### Task to complete
A verbatim copy of all the data is required, minus any images.

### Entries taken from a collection

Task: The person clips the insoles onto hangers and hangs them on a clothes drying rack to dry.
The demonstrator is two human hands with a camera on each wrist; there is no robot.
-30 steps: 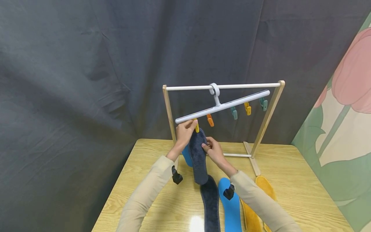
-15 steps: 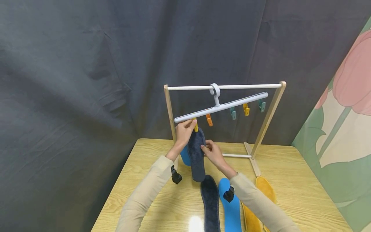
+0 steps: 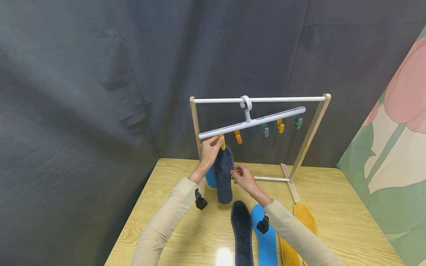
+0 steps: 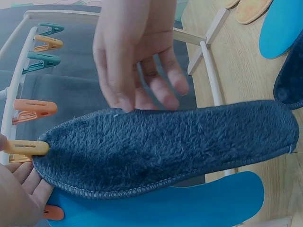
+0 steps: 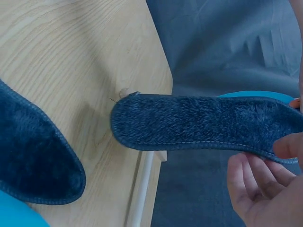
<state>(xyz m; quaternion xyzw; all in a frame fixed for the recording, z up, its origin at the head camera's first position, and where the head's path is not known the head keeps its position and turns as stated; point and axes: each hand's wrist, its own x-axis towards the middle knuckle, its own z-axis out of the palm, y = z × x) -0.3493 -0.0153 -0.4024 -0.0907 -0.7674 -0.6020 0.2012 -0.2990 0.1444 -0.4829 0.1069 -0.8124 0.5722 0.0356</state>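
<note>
A fuzzy dark blue insole (image 3: 223, 173) hangs under the lowered left end of a white clip hanger (image 3: 249, 125). Its upper end sits in the jaws of a yellow clip (image 4: 28, 147). My left hand (image 3: 209, 152) pinches that clip, with some fingers behind the insole in the left wrist view. At the insole's right edge, my right hand (image 3: 245, 178) holds it between thumb and fingers. Behind it hangs a bright blue insole (image 4: 189, 203), close to an orange clip (image 4: 54, 213) and partly hidden.
A wooden rack (image 3: 309, 136) carries the hanger on its white top rod (image 3: 283, 99). Further orange, teal and yellow clips hang to the right. On the table (image 3: 346, 207) lie another dark insole (image 3: 242, 232), a blue insole (image 3: 266, 240) and yellow insoles (image 3: 305, 218), partly under the right sleeve.
The held dark insole has shifted slightly left, its lower end swinging up and back. The hanger tilts a little less. Both hands keep their hold.
</note>
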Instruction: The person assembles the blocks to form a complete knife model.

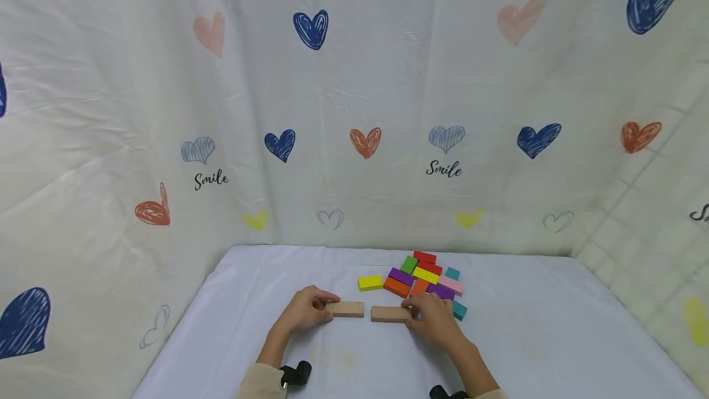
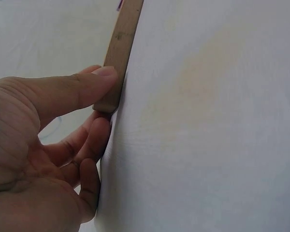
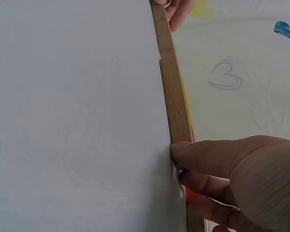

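In the head view, my left hand [image 1: 304,311] pinches the left end of a plain wooden block [image 1: 349,309] lying on the white cloth. The left wrist view shows the thumb on the near side of this wooden block [image 2: 121,48], other fingers behind and below it. My right hand [image 1: 436,321] pinches the right end of a second plain wooden block [image 1: 387,314]. Both blocks lie end to end in a rough row, with a small gap between them. In the right wrist view, the thumb presses the second block's [image 3: 175,99] near side; the fingertips behind are partly hidden.
Just behind the right hand lies a cluster of coloured blocks, among them a purple block [image 1: 401,276], an orange block [image 1: 396,287] and a pink block [image 1: 452,285]. A yellow block [image 1: 370,283] sits at its left. A heart-printed curtain [image 1: 354,97] hangs behind the table [image 1: 532,325].
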A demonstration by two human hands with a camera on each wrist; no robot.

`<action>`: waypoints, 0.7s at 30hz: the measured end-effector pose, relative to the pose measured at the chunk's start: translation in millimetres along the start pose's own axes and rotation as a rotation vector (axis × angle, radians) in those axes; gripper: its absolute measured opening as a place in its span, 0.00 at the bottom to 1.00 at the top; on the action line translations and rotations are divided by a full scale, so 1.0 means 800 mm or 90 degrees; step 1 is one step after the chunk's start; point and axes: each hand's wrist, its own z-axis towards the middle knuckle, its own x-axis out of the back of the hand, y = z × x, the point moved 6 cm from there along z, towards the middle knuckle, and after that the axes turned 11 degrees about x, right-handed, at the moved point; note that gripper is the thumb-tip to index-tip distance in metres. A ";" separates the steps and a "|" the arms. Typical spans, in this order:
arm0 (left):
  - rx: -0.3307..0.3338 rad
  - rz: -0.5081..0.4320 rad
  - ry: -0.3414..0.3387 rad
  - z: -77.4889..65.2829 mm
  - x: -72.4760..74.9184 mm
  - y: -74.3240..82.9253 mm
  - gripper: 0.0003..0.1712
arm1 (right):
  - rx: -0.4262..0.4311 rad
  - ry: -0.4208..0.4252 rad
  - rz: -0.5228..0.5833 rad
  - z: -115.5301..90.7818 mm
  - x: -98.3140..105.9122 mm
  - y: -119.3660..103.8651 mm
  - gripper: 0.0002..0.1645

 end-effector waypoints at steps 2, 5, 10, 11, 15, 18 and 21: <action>0.001 -0.002 0.002 0.000 0.000 -0.001 0.19 | -0.002 -0.003 0.009 0.001 0.000 -0.003 0.16; -0.003 -0.008 0.000 0.000 0.000 -0.002 0.19 | -0.002 -0.007 0.020 0.002 0.001 -0.005 0.16; -0.018 -0.013 -0.006 0.000 0.000 -0.002 0.19 | -0.013 -0.008 0.035 -0.001 0.004 -0.004 0.16; -0.020 -0.013 -0.006 0.000 0.000 -0.002 0.19 | -0.014 -0.007 0.037 -0.002 0.004 -0.003 0.17; -0.023 -0.012 -0.004 -0.001 0.001 -0.002 0.19 | -0.022 -0.005 0.051 -0.002 0.000 0.001 0.17; -0.021 -0.007 -0.003 -0.002 0.002 -0.003 0.19 | -0.022 -0.005 0.054 0.000 -0.005 0.003 0.16; -0.023 -0.002 0.000 -0.004 0.003 -0.002 0.19 | -0.019 -0.003 0.053 0.001 -0.007 0.003 0.16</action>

### Response box
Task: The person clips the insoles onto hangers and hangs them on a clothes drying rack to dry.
The demonstrator is two human hands with a camera on each wrist; there is no robot.
-30 steps: 
-15 steps: 
+0 steps: 
+0 steps: 
+0 steps: 
<state>(xyz m; quaternion xyzw; all in a frame fixed for the recording, z up, its origin at the head camera's first position, and where the head's path is not known the head keeps its position and turns as stated; point and axes: each hand's wrist, its own x-axis towards the middle knuckle, its own z-axis out of the palm, y = z × x) -0.3493 -0.0153 -0.4024 -0.0907 -0.7674 -0.6020 0.2012 -0.2990 0.1444 -0.4829 0.1069 -0.8124 0.5722 0.0356</state>
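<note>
A fuzzy dark blue insole (image 3: 223, 173) hangs under the lowered left end of a white clip hanger (image 3: 249, 125). Its upper end sits in the jaws of a yellow clip (image 4: 28, 147). My left hand (image 3: 209, 152) pinches that clip, with some fingers behind the insole in the left wrist view. At the insole's right edge, my right hand (image 3: 245, 178) holds it between thumb and fingers. Behind it hangs a bright blue insole (image 4: 189, 203), close to an orange clip (image 4: 54, 213) and partly hidden.
A wooden rack (image 3: 309, 136) carries the hanger on its white top rod (image 3: 283, 99). Further orange, teal and yellow clips hang to the right. On the table (image 3: 346, 207) lie another dark insole (image 3: 242, 232), a blue insole (image 3: 266, 240) and yellow insoles (image 3: 305, 218), partly under the right sleeve.
The held dark insole has shifted slightly left, its lower end swinging up and back. The hanger tilts a little less. Both hands keep their hold.
</note>
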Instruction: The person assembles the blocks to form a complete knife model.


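In the head view, my left hand [image 1: 304,311] pinches the left end of a plain wooden block [image 1: 349,309] lying on the white cloth. The left wrist view shows the thumb on the near side of this wooden block [image 2: 121,48], other fingers behind and below it. My right hand [image 1: 436,321] pinches the right end of a second plain wooden block [image 1: 387,314]. Both blocks lie end to end in a rough row, with a small gap between them. In the right wrist view, the thumb presses the second block's [image 3: 175,99] near side; the fingertips behind are partly hidden.
Just behind the right hand lies a cluster of coloured blocks, among them a purple block [image 1: 401,276], an orange block [image 1: 396,287] and a pink block [image 1: 452,285]. A yellow block [image 1: 370,283] sits at its left. A heart-printed curtain [image 1: 354,97] hangs behind the table [image 1: 532,325].
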A demonstration by two human hands with a camera on each wrist; no robot.

`<action>`: waypoints, 0.7s at 30hz: the measured end-effector pose, relative to the pose measured at the chunk's start: translation in millimetres along the start pose's own axes and rotation as a rotation vector (axis × angle, radians) in those axes; gripper: its absolute measured opening as a place in its span, 0.00 at the bottom to 1.00 at the top; on the action line translations and rotations are divided by a full scale, so 1.0 means 800 mm or 90 degrees; step 1 is one step after the chunk's start; point and axes: each hand's wrist, its own z-axis towards the middle knuckle, its own x-axis out of the back of the hand, y = z × x, the point moved 6 cm from there along z, towards the middle knuckle, and after that the axes turned 11 degrees about x, right-handed, at the moved point; note that gripper is the thumb-tip to index-tip distance in metres. A ";" separates the steps and a "|" the arms. Typical spans, in this order:
arm0 (left):
  - rx: -0.3307..0.3338 rad
  - rz: -0.5081..0.4320 rad
  - ry: -0.3414..0.3387 rad
  - z: -77.4889..65.2829 mm
  - x: -72.4760..74.9184 mm
  - y: -74.3240..82.9253 mm
  - gripper: 0.0003..0.1712
arm1 (right):
  - rx: -0.4262..0.4311 rad
  - ry: -0.4208..0.4252 rad
  - rz: -0.5228..0.5833 rad
  - z: -115.5301..90.7818 mm
  - x: -98.3140..105.9122 mm
  - y: -119.3660..103.8651 mm
  - gripper: 0.0002..0.1645

 end-effector waypoints at steps 2, 5, 10, 11, 15, 18 and 21: <action>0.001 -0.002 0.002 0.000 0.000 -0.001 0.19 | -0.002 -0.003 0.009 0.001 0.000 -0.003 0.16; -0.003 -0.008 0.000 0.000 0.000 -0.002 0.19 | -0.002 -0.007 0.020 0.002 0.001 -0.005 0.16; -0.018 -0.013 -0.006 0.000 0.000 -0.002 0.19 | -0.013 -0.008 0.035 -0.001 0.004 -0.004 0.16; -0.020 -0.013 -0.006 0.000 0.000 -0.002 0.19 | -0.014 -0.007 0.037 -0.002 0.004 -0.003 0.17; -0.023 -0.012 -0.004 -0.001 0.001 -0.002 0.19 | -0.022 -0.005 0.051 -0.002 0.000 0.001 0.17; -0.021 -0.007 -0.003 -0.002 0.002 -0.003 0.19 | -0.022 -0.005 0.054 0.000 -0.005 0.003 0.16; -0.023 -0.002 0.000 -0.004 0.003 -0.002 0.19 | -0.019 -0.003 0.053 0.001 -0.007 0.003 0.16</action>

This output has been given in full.